While I was in law school, I became the President of our “animal law club” properly known as Student Animal Legal Defense Fund (SALDF). Being president was not only an honor, but it afforded me opportunities and experiences in the Animal Law realm that I never knew existed. As President, I became very involved and was able to promote more awareness, thanks to the hard work of our national chapter, Animal Legal Defense Fund (ALDF).
I wanted to give a proper definition of what animal law actually is. Below is an excerpt from ALDF’s website and I hyperlinked the subsection to their website!

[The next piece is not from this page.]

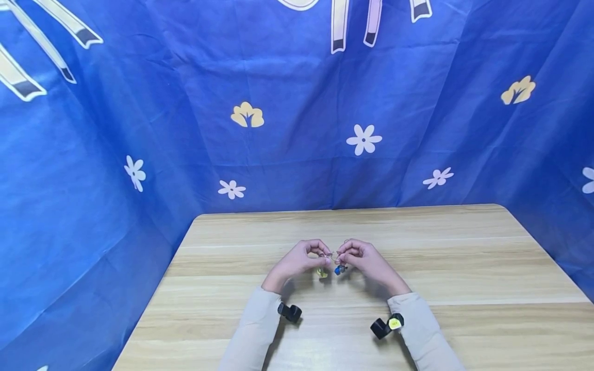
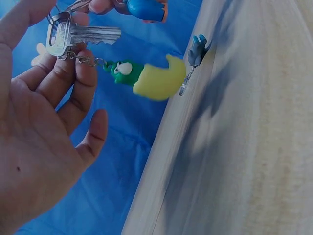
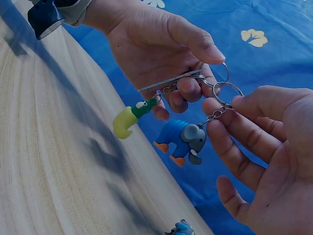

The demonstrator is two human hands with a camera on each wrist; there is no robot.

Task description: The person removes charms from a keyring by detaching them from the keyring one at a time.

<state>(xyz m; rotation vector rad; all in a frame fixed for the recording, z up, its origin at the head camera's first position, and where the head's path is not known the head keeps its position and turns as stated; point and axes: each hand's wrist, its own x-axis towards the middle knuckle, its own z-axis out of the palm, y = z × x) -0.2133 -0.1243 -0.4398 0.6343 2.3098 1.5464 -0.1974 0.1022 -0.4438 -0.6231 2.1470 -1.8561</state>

ALDF is one of the pioneering organizations that is responsible for aiding animal liberation around the country. I was very honored to have attended the Animal Law Conference in Portland, Oregon in 2015. Throughout the rest of my blog posts, I intend to elaborate more on Animal Law (as well as Environmental Law) and touch on different facets of the law regarding animals and their treatment. Be sure to stay tuned!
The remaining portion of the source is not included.